Reproducibility: Datasets required

JudeWells / chainsaw

MIT License

27 stars 2 forks source link

Reproducibility: Datasets required #33

Closed FoxHarley closed 2 months ago

FoxHarley commented 7 months ago

Hello!

Great work on this project!

In order to reproduce the performance evaluation, I would like to know which datasets were used for training and validating your approach. While the methodology in your paper is quite thorough, it does not offer a deterministic approach to generate these, and I can't find anything in your repo either.
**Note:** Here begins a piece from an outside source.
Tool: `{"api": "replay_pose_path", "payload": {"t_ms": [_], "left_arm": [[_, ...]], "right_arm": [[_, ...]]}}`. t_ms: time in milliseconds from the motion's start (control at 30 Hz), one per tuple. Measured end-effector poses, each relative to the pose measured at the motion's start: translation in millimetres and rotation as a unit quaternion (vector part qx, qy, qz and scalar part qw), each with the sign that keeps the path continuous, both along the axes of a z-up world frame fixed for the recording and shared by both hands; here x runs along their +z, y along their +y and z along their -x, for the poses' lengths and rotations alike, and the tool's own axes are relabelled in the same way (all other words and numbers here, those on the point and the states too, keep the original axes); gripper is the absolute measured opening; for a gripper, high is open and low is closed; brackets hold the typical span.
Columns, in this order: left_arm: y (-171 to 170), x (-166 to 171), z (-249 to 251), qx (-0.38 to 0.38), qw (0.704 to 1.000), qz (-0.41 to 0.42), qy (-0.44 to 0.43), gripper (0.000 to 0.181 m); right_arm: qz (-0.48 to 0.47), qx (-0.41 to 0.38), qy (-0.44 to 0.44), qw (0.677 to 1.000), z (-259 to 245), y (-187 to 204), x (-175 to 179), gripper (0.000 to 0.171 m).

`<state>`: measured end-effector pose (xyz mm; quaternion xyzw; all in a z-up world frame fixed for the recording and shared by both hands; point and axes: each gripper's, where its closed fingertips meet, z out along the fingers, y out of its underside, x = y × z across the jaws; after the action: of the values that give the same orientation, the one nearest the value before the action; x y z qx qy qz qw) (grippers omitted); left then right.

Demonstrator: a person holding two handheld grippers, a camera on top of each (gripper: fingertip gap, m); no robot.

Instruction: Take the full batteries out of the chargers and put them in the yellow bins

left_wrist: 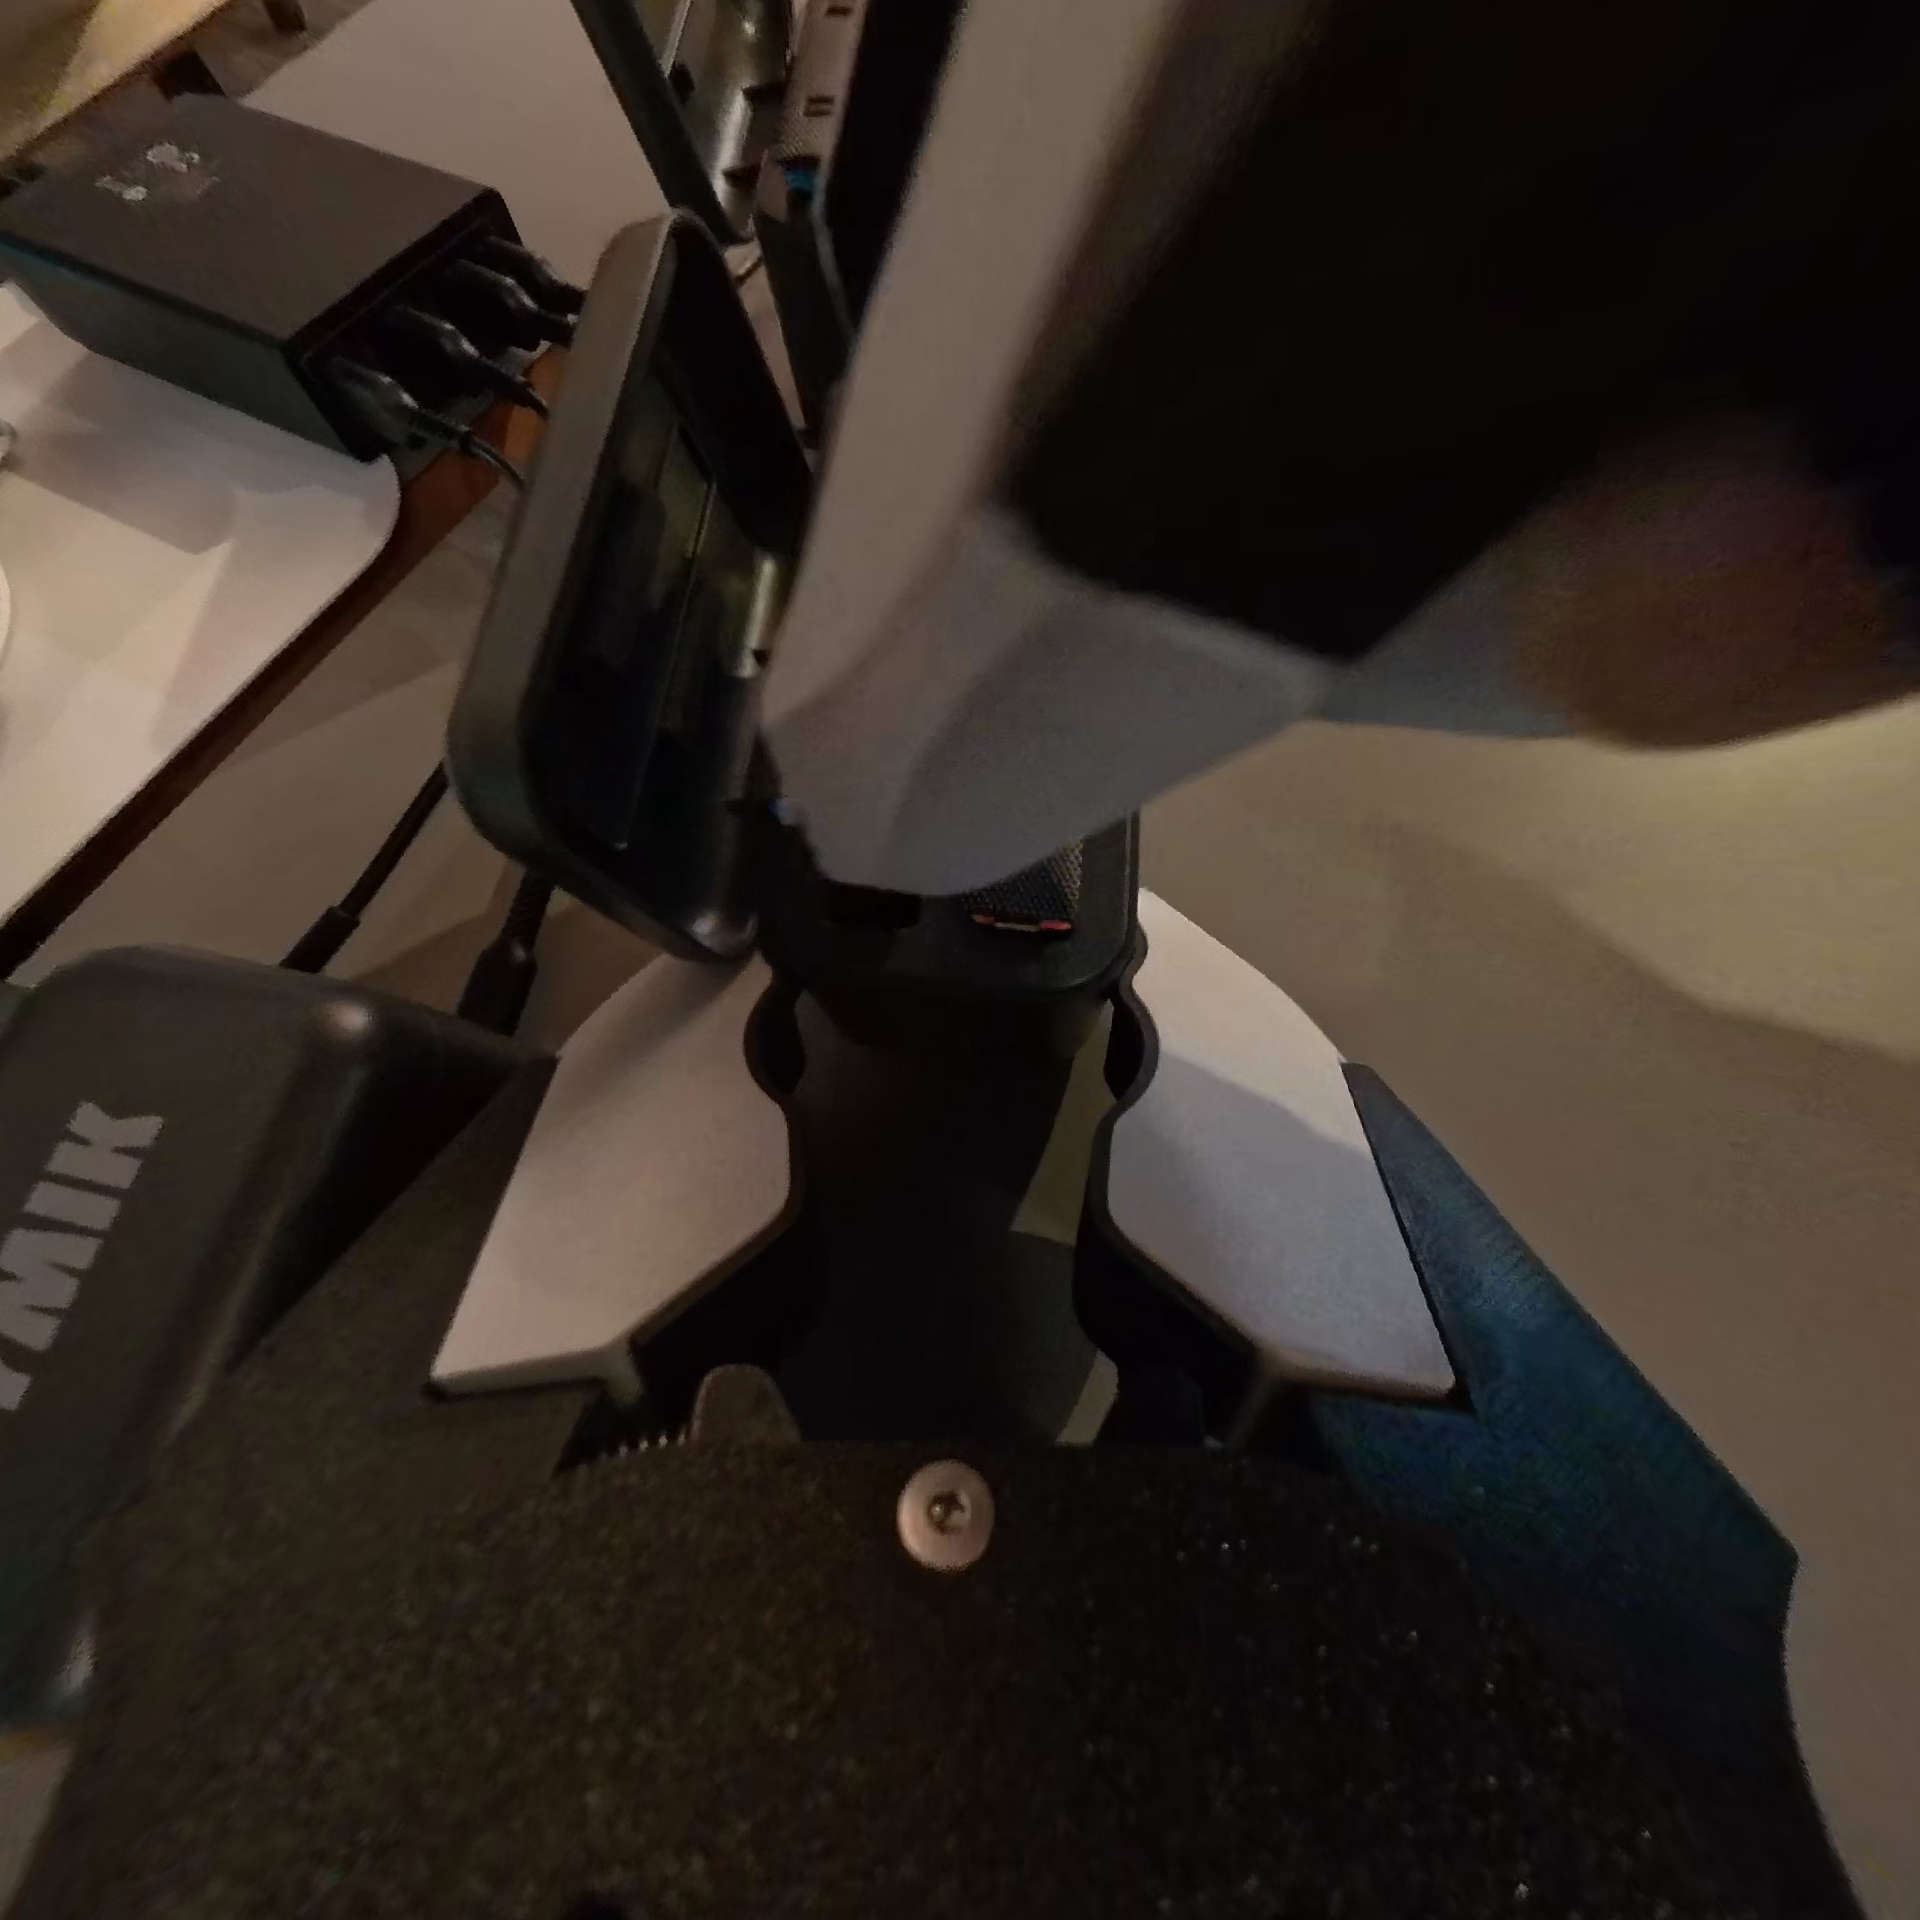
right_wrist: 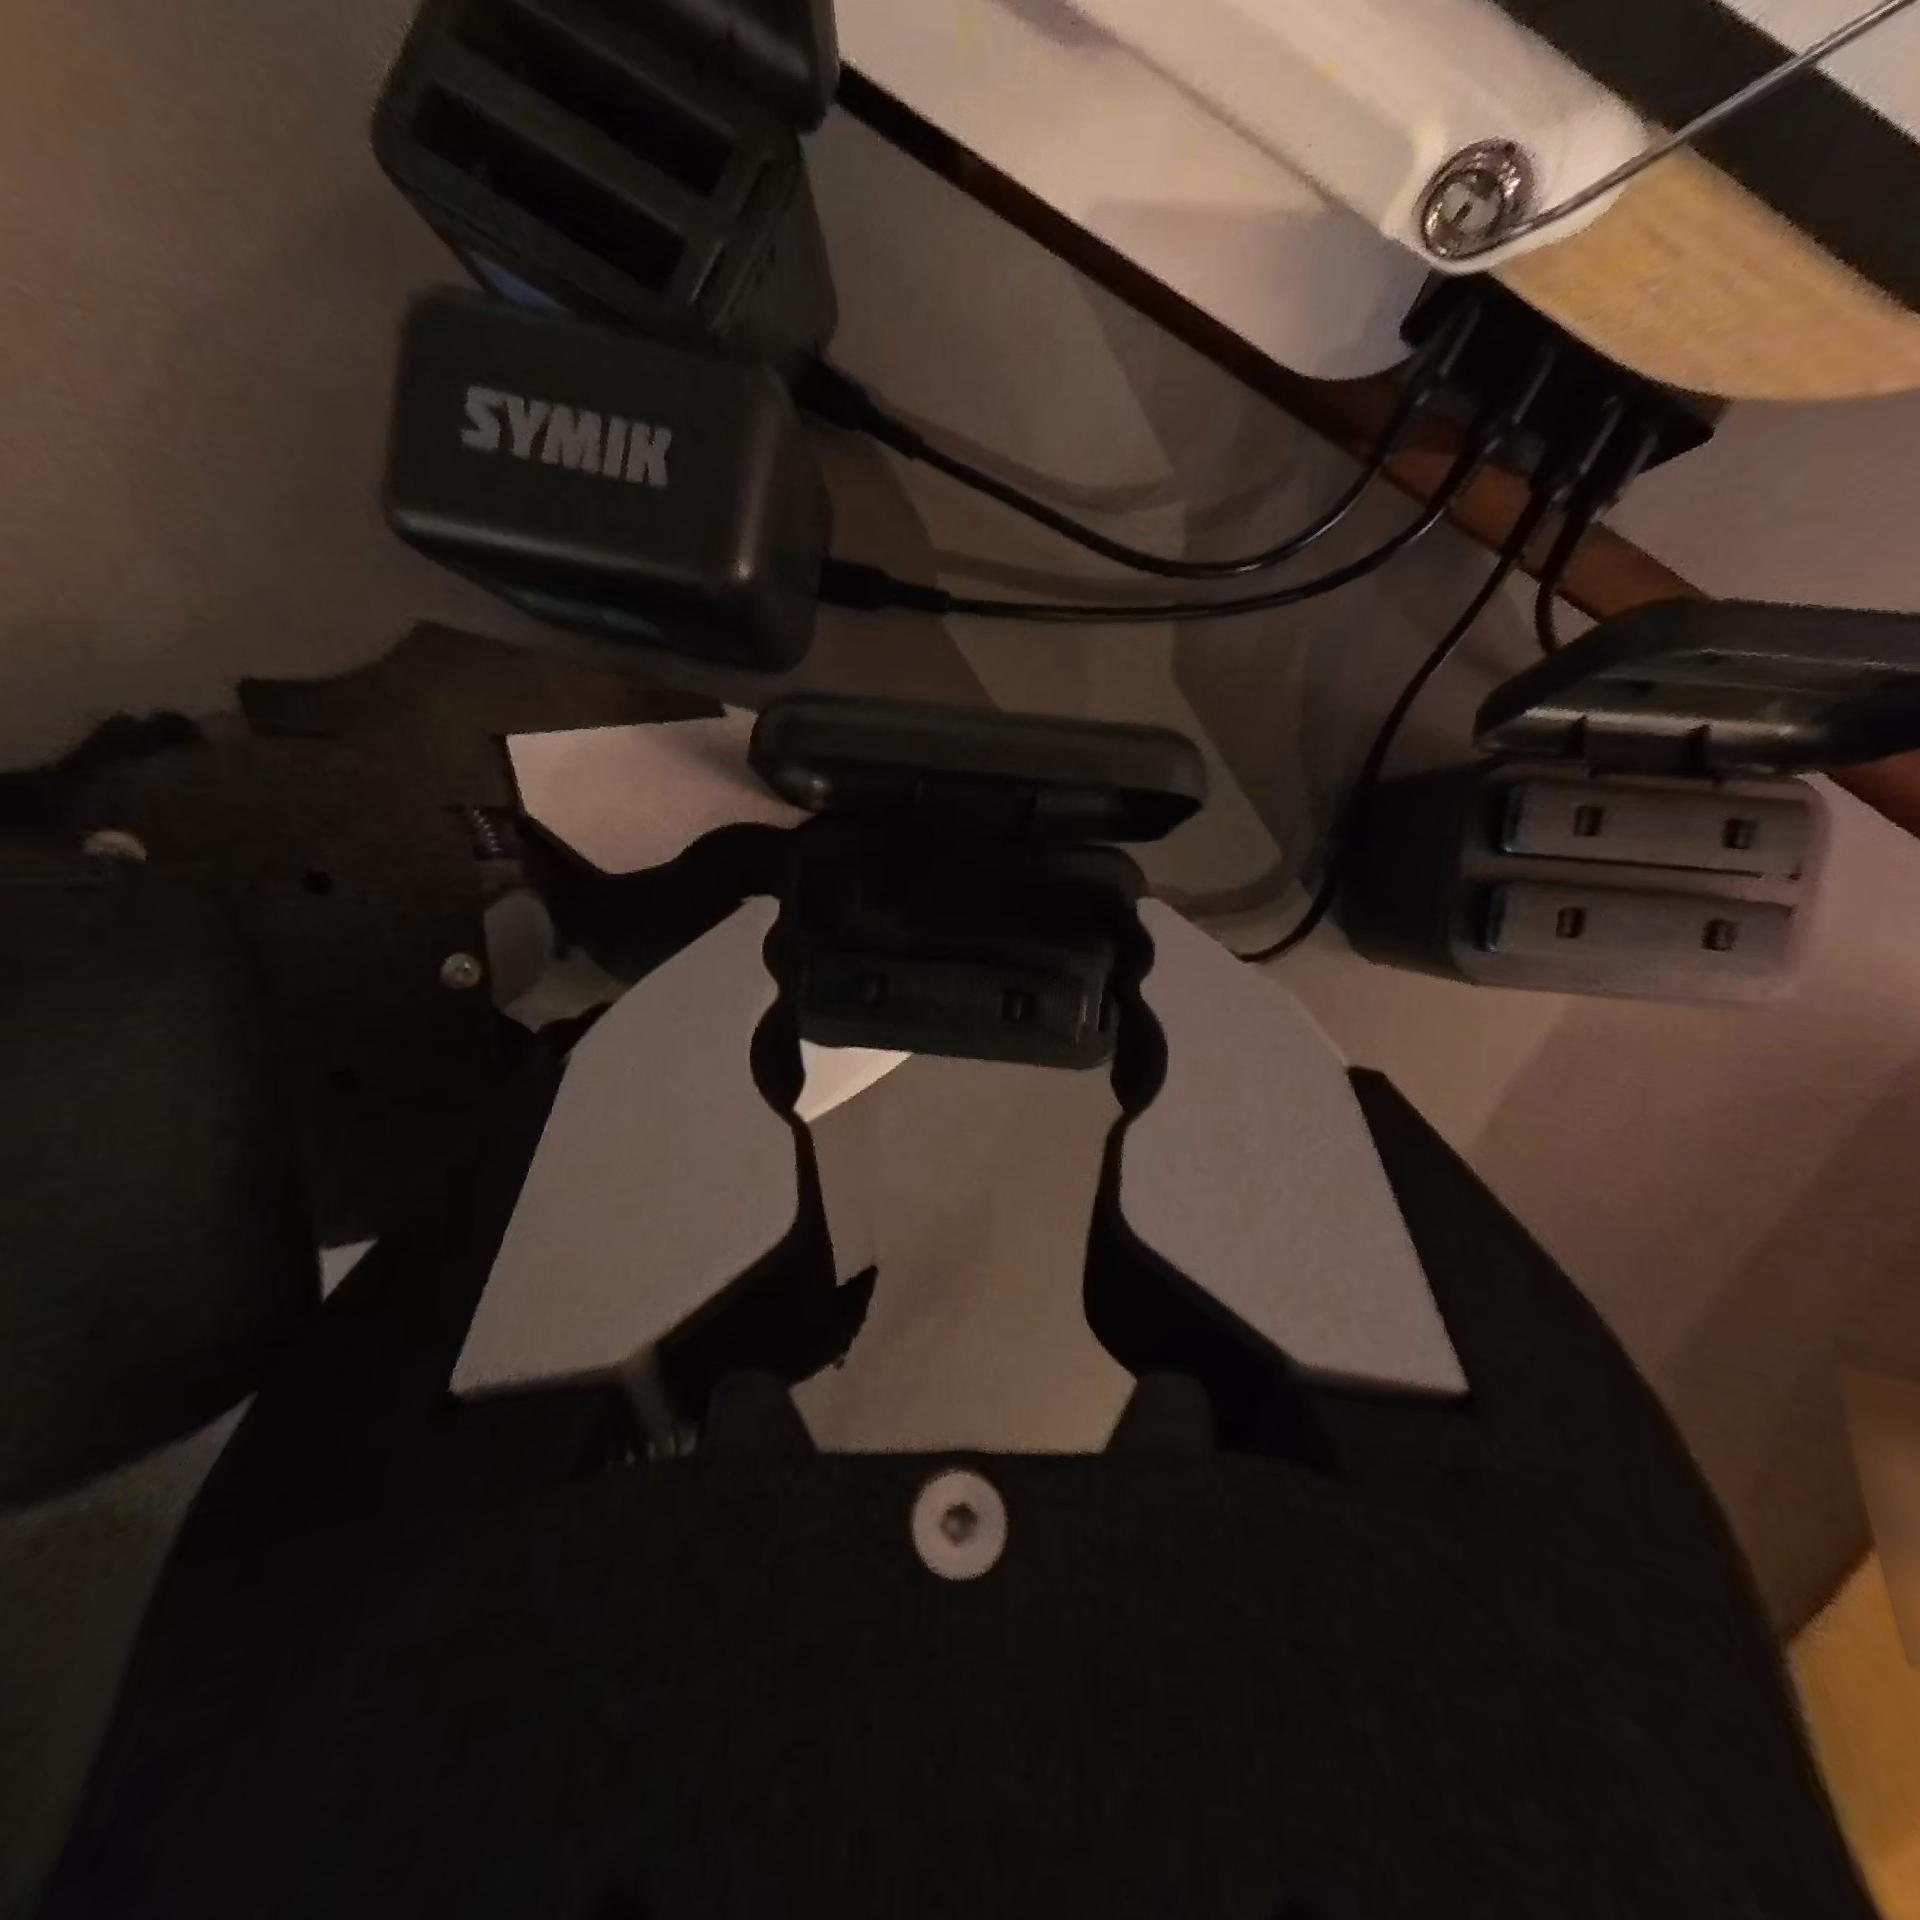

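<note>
Here, your right tongs (right_wrist: 948,992) are clamping a dark ridged battery (right_wrist: 951,1003) at the front of the black open-lidded charger (right_wrist: 966,831) straight ahead of them. Your left tongs (left_wrist: 940,1013) are gripping that same charger's body (left_wrist: 951,961) between their tips, its grey lid (left_wrist: 623,582) standing up to their left. Right of the right tongs, a grey charger (right_wrist: 1590,894) is holding two pale batteries (right_wrist: 1652,831). Beyond-left, a black lettered closed charger (right_wrist: 597,488) is sitting.
</note>
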<state>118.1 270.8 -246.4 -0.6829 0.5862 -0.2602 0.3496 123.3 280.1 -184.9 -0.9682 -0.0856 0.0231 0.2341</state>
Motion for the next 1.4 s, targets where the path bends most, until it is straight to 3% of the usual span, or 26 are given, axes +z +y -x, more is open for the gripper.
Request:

Could you please either publish the identifiers of your data splits or provide some other means to reproduce the datasets?

Best regards, Nicole

KYQiu21 commented 7 months ago

Same here. And it would be great to have a sample training script as well :)

FoxHarley commented 6 months ago

Hey there! Any update?

JudeWells commented 6 months ago

We are currently benchmarking against other models which will require retraining our model - so will be submitting the training and validation datasets in the next couple of weeks.

JudeWells commented 5 months ago

The train / validation / test splits are now uploaded in thedata_and_benchmarking folder. The preprint has also been updated to show results on the new benchmarking dataset.

KYQiu21 commented 5 months ago

Thanks very much for your efforts 👍